Security Lead

A leading global organisation in Taiwan is seeking a Security Lead to champion product compliance, security, and cybersecurity across its operations. This pivotal role offers you the opportunity to shape and implement world-class compliance programmes, including GDPR, SOC 2, CSA Star Level 1, and US-specific frameworks such as PII and FTC COPPA.

What you'll do:

As Security Lead based in Taiwan, you will play an instrumental role in driving the organisation’s compliance strategy forward. Your day-to-day activities will involve working alongside skilled professionals from various departments to deliver robust security solutions that safeguard products throughout their lifecycle. You will be responsible for supporting the implementation of global regulatory frameworks while facilitating operational excellence through tool integration. By fostering collaboration among teams and acting as a bridge between technical experts and business leaders, you will help maintain high standards of data privacy and protection. Success in this position requires you to be proactive in identifying risks, developing mitigation plans, preparing for audits or certifications, and ensuring that all projects are completed efficiently. Your ability to communicate effectively with stakeholders at every level will be crucial in aligning business objectives with security priorities.

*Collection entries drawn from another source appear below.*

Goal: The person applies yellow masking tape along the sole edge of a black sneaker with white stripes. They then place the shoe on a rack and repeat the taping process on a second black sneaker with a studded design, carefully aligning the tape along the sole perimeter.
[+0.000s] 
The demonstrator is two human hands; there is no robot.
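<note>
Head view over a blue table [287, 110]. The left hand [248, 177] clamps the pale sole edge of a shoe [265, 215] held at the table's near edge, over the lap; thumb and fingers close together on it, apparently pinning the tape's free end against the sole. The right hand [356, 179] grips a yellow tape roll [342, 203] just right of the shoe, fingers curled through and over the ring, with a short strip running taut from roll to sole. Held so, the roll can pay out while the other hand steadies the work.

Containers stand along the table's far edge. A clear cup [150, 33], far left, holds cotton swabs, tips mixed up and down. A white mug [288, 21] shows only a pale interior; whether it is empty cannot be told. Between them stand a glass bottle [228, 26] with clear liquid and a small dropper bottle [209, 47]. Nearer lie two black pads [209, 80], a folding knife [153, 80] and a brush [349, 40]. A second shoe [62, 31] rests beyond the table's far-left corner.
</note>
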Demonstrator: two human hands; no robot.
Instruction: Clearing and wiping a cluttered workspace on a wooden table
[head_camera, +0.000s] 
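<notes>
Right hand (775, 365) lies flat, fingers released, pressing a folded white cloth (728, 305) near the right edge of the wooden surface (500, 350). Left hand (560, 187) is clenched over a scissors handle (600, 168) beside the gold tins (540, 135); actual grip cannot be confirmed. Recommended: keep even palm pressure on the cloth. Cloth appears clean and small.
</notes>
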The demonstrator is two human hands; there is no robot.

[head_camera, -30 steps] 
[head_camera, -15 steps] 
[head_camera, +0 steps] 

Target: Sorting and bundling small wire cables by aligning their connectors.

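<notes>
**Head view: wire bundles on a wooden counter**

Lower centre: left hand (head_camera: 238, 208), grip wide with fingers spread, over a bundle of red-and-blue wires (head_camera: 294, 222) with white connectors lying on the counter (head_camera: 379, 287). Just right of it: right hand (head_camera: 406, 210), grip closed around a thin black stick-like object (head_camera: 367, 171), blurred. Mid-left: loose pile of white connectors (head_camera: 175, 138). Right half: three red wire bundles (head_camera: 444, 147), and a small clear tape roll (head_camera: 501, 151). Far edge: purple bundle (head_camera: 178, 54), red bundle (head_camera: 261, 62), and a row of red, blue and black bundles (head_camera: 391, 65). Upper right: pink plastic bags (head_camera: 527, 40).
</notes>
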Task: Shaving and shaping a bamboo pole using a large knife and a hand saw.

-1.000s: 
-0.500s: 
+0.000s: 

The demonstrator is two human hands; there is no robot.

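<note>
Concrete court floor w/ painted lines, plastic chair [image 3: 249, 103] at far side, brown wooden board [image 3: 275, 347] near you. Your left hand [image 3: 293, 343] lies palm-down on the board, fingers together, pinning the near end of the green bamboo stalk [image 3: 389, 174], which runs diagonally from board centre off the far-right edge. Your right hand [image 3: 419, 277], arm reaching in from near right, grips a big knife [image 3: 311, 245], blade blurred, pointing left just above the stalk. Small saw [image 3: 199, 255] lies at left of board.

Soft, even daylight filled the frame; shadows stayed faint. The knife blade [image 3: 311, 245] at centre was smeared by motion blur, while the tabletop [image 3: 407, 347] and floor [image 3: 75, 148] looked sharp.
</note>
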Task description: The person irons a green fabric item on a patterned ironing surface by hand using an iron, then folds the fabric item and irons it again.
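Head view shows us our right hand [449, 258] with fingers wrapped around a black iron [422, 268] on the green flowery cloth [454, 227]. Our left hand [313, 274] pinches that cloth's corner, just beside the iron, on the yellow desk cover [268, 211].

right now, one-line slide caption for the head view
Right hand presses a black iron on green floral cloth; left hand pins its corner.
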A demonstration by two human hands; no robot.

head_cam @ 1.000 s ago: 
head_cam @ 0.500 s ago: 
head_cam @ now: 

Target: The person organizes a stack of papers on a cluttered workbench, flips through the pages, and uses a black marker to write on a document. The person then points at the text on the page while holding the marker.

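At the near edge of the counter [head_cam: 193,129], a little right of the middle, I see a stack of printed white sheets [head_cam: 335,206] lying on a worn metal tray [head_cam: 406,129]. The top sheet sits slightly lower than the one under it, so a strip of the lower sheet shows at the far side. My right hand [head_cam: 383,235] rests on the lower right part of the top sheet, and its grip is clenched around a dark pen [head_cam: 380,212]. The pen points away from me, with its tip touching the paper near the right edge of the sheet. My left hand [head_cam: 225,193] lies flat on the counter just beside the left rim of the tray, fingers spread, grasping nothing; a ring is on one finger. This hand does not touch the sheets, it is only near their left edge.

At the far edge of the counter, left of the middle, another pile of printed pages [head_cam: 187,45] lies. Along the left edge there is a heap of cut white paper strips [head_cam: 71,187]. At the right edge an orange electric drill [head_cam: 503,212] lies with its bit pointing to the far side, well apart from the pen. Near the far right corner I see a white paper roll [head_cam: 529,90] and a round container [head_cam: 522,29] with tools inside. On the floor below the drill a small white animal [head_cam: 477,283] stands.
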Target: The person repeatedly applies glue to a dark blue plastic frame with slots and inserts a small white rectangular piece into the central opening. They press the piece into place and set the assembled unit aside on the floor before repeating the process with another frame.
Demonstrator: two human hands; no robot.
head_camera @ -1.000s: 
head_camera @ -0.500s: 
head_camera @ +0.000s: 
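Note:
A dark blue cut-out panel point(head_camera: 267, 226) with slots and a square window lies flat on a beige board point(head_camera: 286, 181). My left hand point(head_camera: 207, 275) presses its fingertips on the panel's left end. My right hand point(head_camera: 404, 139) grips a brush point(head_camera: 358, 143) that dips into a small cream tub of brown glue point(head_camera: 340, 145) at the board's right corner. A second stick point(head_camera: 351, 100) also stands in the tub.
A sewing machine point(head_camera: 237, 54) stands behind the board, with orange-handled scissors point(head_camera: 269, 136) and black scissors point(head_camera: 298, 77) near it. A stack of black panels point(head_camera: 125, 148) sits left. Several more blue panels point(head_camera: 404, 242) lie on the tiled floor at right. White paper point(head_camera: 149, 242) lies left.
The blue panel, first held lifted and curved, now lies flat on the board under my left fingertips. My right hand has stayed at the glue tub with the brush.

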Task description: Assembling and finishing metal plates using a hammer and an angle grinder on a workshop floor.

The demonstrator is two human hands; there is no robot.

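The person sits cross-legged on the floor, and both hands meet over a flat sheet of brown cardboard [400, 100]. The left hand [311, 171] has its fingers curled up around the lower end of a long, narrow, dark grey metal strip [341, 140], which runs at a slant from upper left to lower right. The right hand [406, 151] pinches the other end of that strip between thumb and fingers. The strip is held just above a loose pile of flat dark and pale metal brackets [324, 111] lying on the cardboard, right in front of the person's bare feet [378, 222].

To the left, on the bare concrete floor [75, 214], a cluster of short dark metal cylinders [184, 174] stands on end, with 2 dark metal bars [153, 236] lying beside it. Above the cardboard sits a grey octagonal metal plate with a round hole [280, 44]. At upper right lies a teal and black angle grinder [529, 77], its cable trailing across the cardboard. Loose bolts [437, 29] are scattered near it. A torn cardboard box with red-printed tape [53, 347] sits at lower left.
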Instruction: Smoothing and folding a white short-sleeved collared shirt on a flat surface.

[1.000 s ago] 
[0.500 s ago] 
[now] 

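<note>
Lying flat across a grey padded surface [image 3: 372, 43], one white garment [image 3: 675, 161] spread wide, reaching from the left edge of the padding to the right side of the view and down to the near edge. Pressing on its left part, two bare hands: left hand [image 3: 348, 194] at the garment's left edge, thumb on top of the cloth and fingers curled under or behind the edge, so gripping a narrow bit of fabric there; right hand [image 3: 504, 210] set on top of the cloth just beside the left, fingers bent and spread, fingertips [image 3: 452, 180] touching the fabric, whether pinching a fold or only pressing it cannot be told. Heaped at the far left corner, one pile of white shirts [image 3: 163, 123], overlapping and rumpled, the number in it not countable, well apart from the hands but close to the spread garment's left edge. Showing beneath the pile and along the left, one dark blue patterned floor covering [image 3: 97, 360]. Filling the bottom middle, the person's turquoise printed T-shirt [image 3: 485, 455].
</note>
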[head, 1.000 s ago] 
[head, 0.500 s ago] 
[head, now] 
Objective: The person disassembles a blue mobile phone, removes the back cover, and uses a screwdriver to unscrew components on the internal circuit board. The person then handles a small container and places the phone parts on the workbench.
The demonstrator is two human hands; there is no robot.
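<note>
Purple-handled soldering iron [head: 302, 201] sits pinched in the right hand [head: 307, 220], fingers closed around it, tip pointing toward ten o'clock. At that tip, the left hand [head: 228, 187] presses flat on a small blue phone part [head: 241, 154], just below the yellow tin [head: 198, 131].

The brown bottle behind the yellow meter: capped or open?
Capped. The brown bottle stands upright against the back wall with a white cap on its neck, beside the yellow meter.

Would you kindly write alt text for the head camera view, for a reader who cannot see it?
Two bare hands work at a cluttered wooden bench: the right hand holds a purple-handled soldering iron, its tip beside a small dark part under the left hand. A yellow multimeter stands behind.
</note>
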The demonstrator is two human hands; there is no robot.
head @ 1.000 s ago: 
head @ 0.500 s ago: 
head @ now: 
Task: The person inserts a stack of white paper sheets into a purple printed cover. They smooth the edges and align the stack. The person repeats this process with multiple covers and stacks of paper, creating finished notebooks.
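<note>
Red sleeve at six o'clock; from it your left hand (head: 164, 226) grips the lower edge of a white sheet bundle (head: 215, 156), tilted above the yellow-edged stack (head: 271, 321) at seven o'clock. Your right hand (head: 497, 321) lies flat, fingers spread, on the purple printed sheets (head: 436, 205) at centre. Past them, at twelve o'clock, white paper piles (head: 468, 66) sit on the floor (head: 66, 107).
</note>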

• Assist in managing a high-performing team dedicated to compliance, product security, and cybersecurity initiatives by providing guidance and support throughout project lifecycles.
• Collaborate with team leads to ensure timely delivery of complex compliance and security projects while maintaining alignment with business objectives.
• Support product compliance efforts by adhering to global standards such as GDPR, NIST CSF, SOC 2, CSA Star Level 1, and US-specific PII regulations including FTC COPPA.
• Maintain compliance with data privacy and protection frameworks by preparing documentation and processes for regulatory audits and certifications.
• Contribute to cybersecurity initiatives by supporting Security Severity Modeling, Incident Response policies, risk management strategies, and critical programme execution such as Zero Touch Production.
• Assist in the implementation of DRATA solutions and conduct AWS permission reviews to enhance cloud security across the organisation.
• Work collaboratively with teams to identify risks throughout the product lifecycle and develop effective mitigation strategies that protect sensitive information.
• Support the adoption and integration of tools like JIRA, Confluence, and Drata to optimise compliance workflows and improve reporting accuracy.
• Track operational metrics related to compliance and security goals while providing regular updates on project progress to senior leadership.
• Act as a liaison between compliance, product development, legal teams, and senior stakeholders to ensure seamless communication regarding key initiatives.

What you bring:

To excel as Security Lead you will bring extensive experience from software engineering or compliance-focused environments where you have successfully managed multi-disciplinary teams. Your background should include hands-on involvement with international regulatory standards governing data privacy—such as GDPR—and practical application of these frameworks within complex organisations. You will possess strong technical acumen relating to secure software development practices along with familiarity using modern cybersecurity tools. Your interpersonal abilities will enable you to build trust among colleagues while influencing positive outcomes during cross-departmental collaborations. Additionally your approachability combined with excellent communication skills ensures that you can translate technical requirements into actionable business strategies. A history of setting clear objectives for your team using measurable results demonstrates your commitment to transparency; meanwhile your capacity for conflict resolution supports harmonious working relationships throughout the company.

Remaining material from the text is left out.